O autor ainda reflete como a experiência de estudar e se formar, principalmente fora do país, sobretudo em locais que não havia escravidão, fazia com que ao voltar para sua terra natal, esse negro não se observasse como negro. Pois, sua formação e experiência, em sua cabeça, era como se tivesse branqueado-o. Mesmo que fosse um ser exótico em outro local, ter convivido em uma outra terra e com brancos, fazia um efeito em sua cabeça (colonização psíquica) que o racismo vivenciado em sua terra natal por seus pares, não existiria para ele. Até que ele, como toda sua formação, era alvo do racismo independente da sua formação. A Máscara Branca caía e colocava em evidência a sua Pele Negra.

O comportamento, ou seja, o modo de agir no cotidiano era referendado por como a pessoa iria se vestir. O abandono de suas roupas de tradição africana e a aquisição de roupas europeias era apenas uma das formas de buscar a Máscara Branca. Uma forma de buscar a aceitação e inclusão social. Tal fato também está presente para o homem antilhano na adoção do idioma francês como forma de ingressar na humanidade e sair da selvageria, esse pensamento foi inculcado desde o nascimento. Analisa também a perda da subjetividade no que tange ao romance da mulher negra com o homem branco, que serve apenas como uma subalterna para satisfazer seus desejos sexuais, mas nunca para ser assumida como companheira de vida, pois não seria de bom tom para um homem branco. Essa situação criou inúmeros quadros de angústia e desalento para as mulheres. Homens e mulheres negros desejavam casar-se com brancos, devido isso ser uma ascensão social.

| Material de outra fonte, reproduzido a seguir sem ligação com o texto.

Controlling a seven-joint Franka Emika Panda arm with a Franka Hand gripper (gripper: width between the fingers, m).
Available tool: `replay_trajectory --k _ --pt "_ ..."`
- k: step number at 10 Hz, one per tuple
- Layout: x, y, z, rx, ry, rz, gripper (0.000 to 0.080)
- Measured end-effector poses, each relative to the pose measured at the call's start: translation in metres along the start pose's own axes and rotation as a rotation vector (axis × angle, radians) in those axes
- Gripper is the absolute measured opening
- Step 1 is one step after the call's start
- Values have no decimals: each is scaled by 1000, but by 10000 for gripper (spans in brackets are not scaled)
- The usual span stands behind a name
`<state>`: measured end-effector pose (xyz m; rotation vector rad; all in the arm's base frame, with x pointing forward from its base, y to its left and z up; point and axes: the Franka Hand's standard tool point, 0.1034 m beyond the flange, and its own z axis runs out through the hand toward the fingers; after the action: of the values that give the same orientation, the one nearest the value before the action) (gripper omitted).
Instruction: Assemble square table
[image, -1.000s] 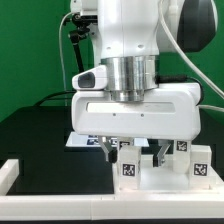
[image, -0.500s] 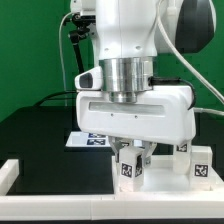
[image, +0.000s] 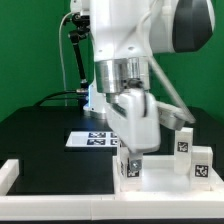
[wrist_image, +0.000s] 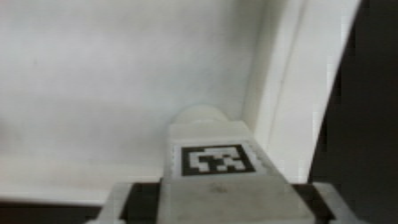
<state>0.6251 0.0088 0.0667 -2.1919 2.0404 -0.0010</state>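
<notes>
Since the earlier frames the wrist has turned: the broad face of the hand, which spanned the middle of the exterior view, now shows edge-on, and the gripper (image: 131, 152) has closed from wide apart onto a leg (image: 131, 167). That tagged leg sits just below centre of the frame, upright on the square top (image: 165, 181), which fills the lower right above the black desk (image: 40, 130). Two more legs (image: 193, 152) stand at the right edge. The marker board (image: 92, 139) lies behind, left of centre.

The step in hand looks like seizing one leg so it can be fitted to a corner of the top. The next move probably calls for lifting it clear without tilting, then lining it up with a corner hole.

The wrist view shows the leg (wrist_image: 215, 160) clamped between the jaws, its tag facing the camera, with the top's raised rim (wrist_image: 285, 70) running just beside it; the exterior view hides that grip.
</notes>
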Motion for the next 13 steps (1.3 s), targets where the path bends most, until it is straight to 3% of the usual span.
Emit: replay_trajectory --k 2,7,9,10,11,12,13 --pt "0 -1 0 18 -73 297 291" --pt "1 0 0 1 -59 490 291" --pt "1 0 1 1 -59 488 541" --pt "0 0 0 1 -60 486 541" --pt "-8 1 -7 2 -68 477 629" --pt "-18 0 -24 9 -90 468 643" --pt "-31 -7 -56 35 -125 460 648"
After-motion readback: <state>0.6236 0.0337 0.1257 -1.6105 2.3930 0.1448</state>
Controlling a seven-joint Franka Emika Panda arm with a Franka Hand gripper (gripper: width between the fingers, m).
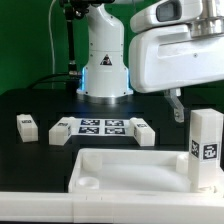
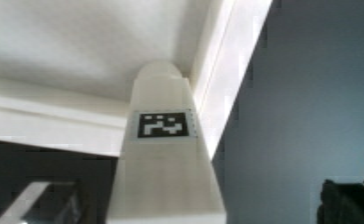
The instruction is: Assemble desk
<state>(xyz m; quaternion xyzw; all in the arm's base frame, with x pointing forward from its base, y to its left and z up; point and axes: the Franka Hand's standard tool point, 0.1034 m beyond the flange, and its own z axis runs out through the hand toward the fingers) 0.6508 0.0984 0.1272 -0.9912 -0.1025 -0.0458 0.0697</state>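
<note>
The tabletop lies flat, rim up, below the gripper and reaching away from it toward the exterior view's left. One leg stands upright at the tabletop corner nearest the gripper, just beneath it and slightly aside, tag facing out. The wrist view looks down along this same leg, with the tabletop's white surface behind it. Whether it is fully seated in its socket I cannot tell.

The other three legs lie loose on the dark table, well apart from the gripper toward the arm's base. Two lie on the far side of the marker board, and one lies on its nearer side. An empty round socket shows at a far corner of the tabletop.

By my judgement the job is about a quarter done: one leg placed, three to fetch and fit.

The arm reaches out from its base with the wrist pointing down over the standing leg. The jaws stand wide apart and hold nothing.
</note>
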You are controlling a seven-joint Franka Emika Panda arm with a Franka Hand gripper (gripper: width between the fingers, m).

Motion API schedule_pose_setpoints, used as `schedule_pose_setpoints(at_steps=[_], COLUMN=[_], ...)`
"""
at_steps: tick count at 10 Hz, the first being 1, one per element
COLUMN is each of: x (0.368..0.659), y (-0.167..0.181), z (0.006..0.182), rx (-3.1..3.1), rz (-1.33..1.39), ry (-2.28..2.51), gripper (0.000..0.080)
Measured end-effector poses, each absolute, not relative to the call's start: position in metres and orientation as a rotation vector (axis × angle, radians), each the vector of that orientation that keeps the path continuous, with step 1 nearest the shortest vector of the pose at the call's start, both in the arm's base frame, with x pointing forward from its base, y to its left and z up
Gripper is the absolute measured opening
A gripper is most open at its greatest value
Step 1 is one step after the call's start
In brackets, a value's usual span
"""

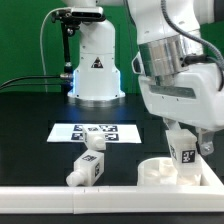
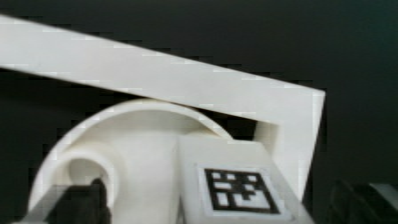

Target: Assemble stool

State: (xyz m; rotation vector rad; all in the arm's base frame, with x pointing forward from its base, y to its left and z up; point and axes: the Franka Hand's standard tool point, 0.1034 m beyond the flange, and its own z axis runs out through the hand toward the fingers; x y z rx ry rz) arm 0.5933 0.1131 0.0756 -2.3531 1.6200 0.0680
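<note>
My gripper (image 1: pixel 184 150) is shut on a white stool leg (image 1: pixel 185 153) with a black-and-white tag, and holds it upright over the round white seat disc (image 1: pixel 160 173) at the exterior view's front right. Whether the leg touches the disc I cannot tell. In the wrist view the tagged leg (image 2: pixel 237 188) sits between the dark fingers (image 2: pixel 71 203) of the gripper (image 2: pixel 222 208), with the curved seat (image 2: pixel 125 135) just behind it. Two more tagged legs lie loose on the black table: one (image 1: pixel 93 143) by the marker board, one (image 1: pixel 87 168) nearer the front.
The marker board (image 1: pixel 95 131) lies flat in the middle of the table. A white rail (image 1: pixel 90 195) runs along the front edge and shows as an angled white wall (image 2: pixel 178 70) in the wrist view, close around the seat. The robot base (image 1: pixel 97 70) stands at the back.
</note>
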Motion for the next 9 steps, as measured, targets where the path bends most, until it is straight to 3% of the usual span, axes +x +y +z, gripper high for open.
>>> schedule_pose_setpoints(at_steps=[5, 9], x=[0.596, 0.595], y=[0.111, 0.107], z=[0.104, 0.100], rx=[-2.714, -2.877], rz=[-0.088, -0.150], ry=[0.889, 0.413], gripper=[0.0648, 0.0648])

O texto é muito rico e a nossa missão aqui hoje é apenas lançar uma reflexão e a indicação de um texto formidável. Não temos a intenção de esgotar os assuntos do livro. Fanon é um intelectual de grande monta da história do nosso continente. Ler Fanon é ver no espelho características ainda presentes na nossa sociedade. Quando um aluno me questiona: como tantos escravos não resistiam a escravidão e o racismo? Respondo que sempre ocorreu resistência – e iremos abordar isso em outro texto – entretanto, muitos negros aceitavam sua condição de vida por causa de uma dominação psíquica. Aceitavam a escravidão e carregavam consigo desvalor, o que possibilitava ainda mais a dominação. Esse traço também saiu vitorioso após a abolição, pois para tentar ingressar na sociedade era preciso por uma Máscara Branca. Quem não lembra do Lattrel do filme As Branquelas? Esse personagem fictício ficou mais estarrecido em ver que a Branquela era um homem negro disfarçado do que não ser de fato uma mulher. Fanon explica muito bem isso: Máscara Branca. Lattrel não se via como negro por frequentar determinados lugares e possuir uma boa condição de vida. Ao ver um negro num evento de modas, seu espanto foi que ali não era lugar para um negro. Lattrel, Fanon já havia feito uma análise psicológica sua cinquenta anos antes.